Meisser, Marco, Vitra, Amarante, Deléglise, Claire, Dubois, Sébastien, Probo, Massimiliano, Mosimann, Eric, Buttler, Alexandre, Mariotte, Pierre
Agriculture, ecosystems & environment 2019 v.280 pp. 85-94
biogeochemical cycles, climate change, drought, dry matter accumulation, forage production, forage quality, forage yield, microbial biomass, microorganisms, nitrogen, nutrient deficiencies, permanent grasslands, phosphorus, plant communities, plant growth, roots, soil nutrients, soil water, structural equation modeling, transpiration, water shortages, water stress
Drought events can strongly affect ecosystem functioning by modifying relationship between plants, microbes and soil chemistry, with consequent impacts on nutrient cycling. However, the potential impacts of a soil moisture reduction on the nitrogen (N) and phosphorus (P) cycling in grasslands remain poorly understood, especially in regard to forage production.To fill this knowledge gap, a drought experiment was carried out using rainout shelters in two permanent grasslands, characterized by similar vegetation communities but contrasted soil nutrient limitations.
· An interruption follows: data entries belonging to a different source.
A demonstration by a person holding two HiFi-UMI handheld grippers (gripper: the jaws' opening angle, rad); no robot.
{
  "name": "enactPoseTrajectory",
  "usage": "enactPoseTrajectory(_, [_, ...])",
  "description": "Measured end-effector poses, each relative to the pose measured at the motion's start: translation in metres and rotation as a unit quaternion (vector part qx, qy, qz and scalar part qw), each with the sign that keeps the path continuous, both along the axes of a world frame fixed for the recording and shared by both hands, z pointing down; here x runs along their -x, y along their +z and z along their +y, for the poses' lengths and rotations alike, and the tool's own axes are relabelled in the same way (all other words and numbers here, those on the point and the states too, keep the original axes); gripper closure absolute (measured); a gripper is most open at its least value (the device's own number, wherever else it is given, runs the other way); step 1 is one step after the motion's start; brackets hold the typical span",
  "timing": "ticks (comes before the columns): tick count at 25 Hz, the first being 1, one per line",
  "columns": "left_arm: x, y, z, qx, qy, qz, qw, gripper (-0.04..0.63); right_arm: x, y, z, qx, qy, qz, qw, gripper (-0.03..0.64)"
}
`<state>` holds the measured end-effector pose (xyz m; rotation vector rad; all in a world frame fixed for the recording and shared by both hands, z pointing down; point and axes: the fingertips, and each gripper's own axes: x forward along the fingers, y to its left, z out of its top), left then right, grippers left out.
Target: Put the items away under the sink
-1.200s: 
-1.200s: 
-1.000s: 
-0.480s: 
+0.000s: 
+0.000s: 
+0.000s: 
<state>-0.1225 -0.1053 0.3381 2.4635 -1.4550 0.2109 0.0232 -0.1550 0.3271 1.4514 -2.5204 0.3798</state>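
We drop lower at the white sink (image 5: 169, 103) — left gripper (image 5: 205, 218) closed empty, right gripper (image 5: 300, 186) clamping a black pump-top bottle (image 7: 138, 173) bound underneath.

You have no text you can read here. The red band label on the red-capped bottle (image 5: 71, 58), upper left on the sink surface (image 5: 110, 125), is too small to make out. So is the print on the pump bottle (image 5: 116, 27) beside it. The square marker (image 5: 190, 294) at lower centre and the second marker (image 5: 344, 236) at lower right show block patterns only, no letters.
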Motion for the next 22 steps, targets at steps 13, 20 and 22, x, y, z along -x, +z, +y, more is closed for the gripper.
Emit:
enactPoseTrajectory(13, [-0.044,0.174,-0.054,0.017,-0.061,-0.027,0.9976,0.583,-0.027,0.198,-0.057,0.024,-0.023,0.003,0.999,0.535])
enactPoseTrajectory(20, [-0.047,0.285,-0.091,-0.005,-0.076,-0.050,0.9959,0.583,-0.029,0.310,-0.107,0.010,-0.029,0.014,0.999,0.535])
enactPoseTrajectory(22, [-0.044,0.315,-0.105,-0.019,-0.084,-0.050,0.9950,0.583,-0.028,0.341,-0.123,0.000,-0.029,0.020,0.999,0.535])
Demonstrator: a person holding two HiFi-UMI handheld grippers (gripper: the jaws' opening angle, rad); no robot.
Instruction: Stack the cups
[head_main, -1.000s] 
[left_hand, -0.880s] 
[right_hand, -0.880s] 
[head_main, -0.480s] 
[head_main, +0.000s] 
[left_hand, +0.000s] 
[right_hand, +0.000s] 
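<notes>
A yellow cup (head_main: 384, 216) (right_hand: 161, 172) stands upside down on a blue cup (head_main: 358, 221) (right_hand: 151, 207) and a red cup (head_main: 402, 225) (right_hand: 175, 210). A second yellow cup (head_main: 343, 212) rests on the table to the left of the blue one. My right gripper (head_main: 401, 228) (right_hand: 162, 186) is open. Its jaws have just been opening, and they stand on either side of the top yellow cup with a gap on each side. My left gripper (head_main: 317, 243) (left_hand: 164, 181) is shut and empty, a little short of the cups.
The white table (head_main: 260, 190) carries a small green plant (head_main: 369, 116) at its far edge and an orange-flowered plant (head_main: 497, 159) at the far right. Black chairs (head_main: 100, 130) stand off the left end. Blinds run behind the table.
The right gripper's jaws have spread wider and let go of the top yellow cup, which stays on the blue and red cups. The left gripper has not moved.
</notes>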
Drought treatments were applied during two months, either when plant growth was highest (Early-season drought) or after the peak of biomass production (Late-season drought). Dry matter production, forage N status (NNI) and P content as well as N and P contents in microbial biomass and soil were determined.Both early and late-season drought significantly reduced soil moisture during the vegetation growth period. Forage yield was also reduced by drought, but only when it occurred late in the season. Using a structural equation model, we showed that soil moisture reduction had a direct effect on forage N status, suggesting that water shortage induced lower transpiration and water fluxes. Soil moisture reduction also affected forage P by reducing the availability of soil P. However, other mechanisms played a larger role and were site-specific. At the more fertile site, reduction in soil moisture directly impaired forage P, suggesting that water stress mainly resulted in lower diffusion rates to roots, while at the less fertile site, an indirect reduction of forage P through a pathway implying microbes (decrease in microbial P) was detected.Our results suggest that the two grasslands suffered mainly from water shortage per se, but also from drought-induced nutrient deficiency (mainly P), which amplified yield losses and further decreased forage quality. Overall, our findings emphasize the need for further research on the plant-soil-microbe system functioning, in order to secure a sustainable and resilient forage production in the context of climate change.